Structure and magnetism in Pr3ReO7 and Nd3ReO7—materials with an ordered, defect fluorite structure

Abstract

Nd3ReO7 and Pr3ReO7 were prepared by solid-state reaction involving Ln2O3, ReO3 and ReO2 in sealed quartz tubes and a carefully controlled thermal sequence. Attempts to prepare the corresponding compound with Ln=La was unsuccessful with the same procedure. The crystal structures were refined from powder neutron diffraction data in space group Cmcm. The unit cell constants (Å) are a=10.941(1), b=7.4565(8) and c=7.5993(9) for Ln=Pr and a=10.867(1), b=7.4594(7) and c=7.5740(8) for Ln=Nd.

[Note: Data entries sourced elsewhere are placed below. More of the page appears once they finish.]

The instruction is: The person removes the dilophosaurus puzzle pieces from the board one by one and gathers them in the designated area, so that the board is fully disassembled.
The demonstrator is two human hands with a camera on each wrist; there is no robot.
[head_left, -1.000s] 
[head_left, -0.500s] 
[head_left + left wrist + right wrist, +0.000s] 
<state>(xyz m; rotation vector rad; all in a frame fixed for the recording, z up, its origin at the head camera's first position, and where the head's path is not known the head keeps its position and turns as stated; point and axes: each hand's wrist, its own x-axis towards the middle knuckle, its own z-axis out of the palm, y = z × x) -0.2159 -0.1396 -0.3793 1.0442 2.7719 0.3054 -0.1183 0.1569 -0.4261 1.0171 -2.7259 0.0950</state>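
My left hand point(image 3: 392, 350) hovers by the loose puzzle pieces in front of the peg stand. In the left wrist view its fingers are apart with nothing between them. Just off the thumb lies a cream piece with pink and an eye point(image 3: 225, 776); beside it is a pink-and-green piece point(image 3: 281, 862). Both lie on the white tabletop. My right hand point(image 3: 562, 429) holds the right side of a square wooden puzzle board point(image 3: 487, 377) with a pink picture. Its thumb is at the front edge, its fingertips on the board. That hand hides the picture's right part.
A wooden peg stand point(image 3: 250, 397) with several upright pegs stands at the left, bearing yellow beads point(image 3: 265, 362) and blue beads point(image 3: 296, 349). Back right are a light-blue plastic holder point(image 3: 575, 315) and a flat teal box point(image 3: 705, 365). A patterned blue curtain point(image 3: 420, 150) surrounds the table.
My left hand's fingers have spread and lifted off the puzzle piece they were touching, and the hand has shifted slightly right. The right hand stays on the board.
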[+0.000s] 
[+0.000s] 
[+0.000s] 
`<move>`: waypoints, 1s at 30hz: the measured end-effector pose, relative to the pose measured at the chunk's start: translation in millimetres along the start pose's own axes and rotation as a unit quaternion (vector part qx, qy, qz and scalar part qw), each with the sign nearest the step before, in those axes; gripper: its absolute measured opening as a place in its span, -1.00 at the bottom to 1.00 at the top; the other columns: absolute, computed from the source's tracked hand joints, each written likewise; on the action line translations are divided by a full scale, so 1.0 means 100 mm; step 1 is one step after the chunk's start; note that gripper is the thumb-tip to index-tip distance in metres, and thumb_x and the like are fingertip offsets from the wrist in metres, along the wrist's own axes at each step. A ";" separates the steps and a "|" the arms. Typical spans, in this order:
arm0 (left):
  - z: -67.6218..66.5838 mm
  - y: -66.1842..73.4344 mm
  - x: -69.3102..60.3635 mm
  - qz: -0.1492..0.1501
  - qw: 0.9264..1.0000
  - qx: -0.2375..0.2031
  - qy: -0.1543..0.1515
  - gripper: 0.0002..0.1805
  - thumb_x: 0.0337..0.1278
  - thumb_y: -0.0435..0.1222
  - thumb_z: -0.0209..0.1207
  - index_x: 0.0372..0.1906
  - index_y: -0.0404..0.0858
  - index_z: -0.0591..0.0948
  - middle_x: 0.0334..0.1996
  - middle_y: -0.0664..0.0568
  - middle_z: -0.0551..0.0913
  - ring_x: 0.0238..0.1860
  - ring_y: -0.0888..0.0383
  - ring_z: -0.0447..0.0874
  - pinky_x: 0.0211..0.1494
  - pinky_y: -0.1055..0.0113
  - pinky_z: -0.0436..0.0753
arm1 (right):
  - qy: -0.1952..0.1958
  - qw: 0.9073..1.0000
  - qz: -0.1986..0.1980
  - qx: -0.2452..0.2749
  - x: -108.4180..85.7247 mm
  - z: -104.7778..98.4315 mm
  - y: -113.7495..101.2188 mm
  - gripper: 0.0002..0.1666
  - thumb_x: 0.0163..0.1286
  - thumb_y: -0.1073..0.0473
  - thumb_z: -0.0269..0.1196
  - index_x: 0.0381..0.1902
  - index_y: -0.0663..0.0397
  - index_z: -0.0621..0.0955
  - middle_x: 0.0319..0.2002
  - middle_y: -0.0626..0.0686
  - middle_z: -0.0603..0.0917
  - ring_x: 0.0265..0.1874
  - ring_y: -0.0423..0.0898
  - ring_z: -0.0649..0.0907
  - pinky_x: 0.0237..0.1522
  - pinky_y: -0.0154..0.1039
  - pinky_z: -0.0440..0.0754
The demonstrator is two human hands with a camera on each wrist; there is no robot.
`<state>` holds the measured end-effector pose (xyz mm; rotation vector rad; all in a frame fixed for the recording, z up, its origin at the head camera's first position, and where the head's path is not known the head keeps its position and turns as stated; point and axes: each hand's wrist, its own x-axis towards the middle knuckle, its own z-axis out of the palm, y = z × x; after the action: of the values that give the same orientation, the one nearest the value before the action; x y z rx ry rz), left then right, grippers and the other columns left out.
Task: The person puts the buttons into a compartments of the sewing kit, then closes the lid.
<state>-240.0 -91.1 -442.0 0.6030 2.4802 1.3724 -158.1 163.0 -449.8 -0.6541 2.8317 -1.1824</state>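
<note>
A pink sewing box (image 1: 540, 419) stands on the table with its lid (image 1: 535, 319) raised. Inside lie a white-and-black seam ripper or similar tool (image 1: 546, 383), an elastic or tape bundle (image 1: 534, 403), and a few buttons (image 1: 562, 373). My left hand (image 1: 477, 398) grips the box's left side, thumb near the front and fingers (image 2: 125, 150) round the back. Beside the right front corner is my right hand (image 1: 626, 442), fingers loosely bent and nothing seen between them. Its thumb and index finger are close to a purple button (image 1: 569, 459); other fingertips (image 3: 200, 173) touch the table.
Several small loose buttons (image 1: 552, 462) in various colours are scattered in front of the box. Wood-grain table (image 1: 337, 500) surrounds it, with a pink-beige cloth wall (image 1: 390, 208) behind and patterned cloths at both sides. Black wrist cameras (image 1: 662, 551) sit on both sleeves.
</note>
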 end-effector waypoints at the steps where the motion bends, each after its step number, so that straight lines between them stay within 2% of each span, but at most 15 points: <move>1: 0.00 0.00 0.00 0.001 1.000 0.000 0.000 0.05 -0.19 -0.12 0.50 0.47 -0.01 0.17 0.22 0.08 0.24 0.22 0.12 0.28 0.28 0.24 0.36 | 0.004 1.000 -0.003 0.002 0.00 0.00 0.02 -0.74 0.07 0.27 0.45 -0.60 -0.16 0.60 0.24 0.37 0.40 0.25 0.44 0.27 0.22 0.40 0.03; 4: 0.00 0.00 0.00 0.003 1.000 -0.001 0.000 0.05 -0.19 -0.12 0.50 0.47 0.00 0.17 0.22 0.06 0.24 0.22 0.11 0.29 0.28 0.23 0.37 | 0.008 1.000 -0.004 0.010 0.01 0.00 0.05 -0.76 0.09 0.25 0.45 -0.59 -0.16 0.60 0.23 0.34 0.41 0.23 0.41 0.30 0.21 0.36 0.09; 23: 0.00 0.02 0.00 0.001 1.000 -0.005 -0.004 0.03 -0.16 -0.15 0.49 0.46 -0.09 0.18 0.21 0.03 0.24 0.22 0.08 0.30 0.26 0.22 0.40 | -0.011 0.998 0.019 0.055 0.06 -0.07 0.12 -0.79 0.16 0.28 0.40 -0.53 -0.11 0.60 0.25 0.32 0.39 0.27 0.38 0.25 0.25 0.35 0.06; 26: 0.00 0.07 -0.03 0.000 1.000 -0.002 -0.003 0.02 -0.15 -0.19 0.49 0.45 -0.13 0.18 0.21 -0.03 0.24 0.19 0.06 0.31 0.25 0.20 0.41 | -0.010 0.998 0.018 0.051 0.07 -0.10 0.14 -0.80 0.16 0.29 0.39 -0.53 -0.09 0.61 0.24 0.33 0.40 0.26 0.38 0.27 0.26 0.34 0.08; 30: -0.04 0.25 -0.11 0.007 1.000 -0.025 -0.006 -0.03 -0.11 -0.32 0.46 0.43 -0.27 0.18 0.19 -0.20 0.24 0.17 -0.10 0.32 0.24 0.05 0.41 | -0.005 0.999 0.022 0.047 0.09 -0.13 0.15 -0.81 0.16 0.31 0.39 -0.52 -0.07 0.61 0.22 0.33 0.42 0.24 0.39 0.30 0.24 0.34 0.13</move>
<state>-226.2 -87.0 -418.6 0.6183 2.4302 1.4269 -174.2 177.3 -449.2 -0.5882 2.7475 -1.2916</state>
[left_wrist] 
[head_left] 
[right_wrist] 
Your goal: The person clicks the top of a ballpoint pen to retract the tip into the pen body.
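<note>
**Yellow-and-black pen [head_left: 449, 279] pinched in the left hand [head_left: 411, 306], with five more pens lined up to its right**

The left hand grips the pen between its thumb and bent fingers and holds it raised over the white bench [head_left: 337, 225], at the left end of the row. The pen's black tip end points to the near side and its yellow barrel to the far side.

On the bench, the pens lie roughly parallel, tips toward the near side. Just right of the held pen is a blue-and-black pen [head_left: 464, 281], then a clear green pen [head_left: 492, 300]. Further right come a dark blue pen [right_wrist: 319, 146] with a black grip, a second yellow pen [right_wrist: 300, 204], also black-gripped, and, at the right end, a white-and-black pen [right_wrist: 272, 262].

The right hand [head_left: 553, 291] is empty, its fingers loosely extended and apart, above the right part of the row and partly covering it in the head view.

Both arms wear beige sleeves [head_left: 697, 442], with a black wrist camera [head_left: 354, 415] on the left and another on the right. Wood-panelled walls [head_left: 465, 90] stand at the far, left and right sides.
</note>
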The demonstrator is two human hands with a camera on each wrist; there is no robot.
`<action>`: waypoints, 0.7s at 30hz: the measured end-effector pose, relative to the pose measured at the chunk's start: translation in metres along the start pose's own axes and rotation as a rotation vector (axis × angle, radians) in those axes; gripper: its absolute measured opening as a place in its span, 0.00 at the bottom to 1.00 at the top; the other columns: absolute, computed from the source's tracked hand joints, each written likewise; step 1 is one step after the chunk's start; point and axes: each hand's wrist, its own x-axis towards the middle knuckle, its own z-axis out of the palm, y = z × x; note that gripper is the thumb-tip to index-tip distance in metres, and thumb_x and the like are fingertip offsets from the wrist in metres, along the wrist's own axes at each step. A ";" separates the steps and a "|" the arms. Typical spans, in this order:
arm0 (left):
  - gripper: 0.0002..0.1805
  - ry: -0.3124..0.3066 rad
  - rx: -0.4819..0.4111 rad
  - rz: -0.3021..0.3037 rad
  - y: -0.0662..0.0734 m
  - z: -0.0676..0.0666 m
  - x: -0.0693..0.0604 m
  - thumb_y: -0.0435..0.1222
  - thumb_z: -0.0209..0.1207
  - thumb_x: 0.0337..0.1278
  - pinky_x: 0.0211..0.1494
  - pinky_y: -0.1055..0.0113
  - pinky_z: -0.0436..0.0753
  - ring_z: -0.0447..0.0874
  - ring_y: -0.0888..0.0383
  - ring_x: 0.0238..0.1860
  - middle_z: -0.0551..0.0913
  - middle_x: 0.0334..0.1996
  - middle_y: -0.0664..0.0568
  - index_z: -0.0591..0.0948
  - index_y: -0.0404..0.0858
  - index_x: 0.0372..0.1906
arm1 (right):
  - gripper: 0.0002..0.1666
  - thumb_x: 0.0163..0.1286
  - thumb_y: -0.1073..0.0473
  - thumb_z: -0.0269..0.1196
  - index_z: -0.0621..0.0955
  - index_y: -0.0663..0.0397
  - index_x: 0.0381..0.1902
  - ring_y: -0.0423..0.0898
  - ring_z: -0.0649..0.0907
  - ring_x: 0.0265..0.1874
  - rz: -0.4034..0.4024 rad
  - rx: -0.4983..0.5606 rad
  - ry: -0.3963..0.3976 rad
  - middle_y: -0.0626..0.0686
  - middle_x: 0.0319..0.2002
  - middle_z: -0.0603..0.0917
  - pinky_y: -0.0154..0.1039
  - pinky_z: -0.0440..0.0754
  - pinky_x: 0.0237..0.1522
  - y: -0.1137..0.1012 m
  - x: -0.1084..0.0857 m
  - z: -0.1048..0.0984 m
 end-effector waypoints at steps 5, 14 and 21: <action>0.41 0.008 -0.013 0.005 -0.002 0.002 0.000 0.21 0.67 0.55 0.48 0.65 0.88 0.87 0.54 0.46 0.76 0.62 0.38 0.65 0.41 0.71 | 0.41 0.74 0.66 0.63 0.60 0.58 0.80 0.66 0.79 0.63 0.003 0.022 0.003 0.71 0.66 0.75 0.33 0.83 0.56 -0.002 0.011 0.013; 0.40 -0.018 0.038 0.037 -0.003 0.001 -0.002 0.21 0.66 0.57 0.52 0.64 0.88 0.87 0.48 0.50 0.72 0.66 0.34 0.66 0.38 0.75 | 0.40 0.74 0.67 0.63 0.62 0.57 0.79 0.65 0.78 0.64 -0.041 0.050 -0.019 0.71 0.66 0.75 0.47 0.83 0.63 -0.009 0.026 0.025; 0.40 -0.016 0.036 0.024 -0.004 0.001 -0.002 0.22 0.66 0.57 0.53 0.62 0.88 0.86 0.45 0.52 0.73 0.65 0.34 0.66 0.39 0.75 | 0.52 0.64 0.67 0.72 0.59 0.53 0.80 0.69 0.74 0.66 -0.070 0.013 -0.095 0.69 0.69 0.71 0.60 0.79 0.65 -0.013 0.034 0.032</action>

The structure type is a well-known variant of an ordered, defect fluorite. There are two Ln sites with pseudo-cubic 8-fold and pentagonal bipyramidal 7-fold coordination and Re5+ in an octahedral site. The Re–O octahedra share corners to form a zig-zag chain parallel to the c-axis. In both materials, Re5+ displays a local magnetic moment consistent with S=1 and both show evidence for cooperative magnetic effects at low temperature. Pr3ReO7 appears to show spin glass order below about 10K in the form of a zero-field-cooled–field-cooled divergence in the susceptibility, a hysteresis in the isothermal magnetization curves and the absence of magnetic Bragg peaks in the neutron powder pattern. For Nd3ReO7, by contrast, the bulk magnetic behavior is very complex but magnetic Bragg peaks appear in the neutron diffraction pattern below Tc=9K, thus confirming long-range order. The magnetic Bragg peaks can be indexed with a wave vector, k=(000).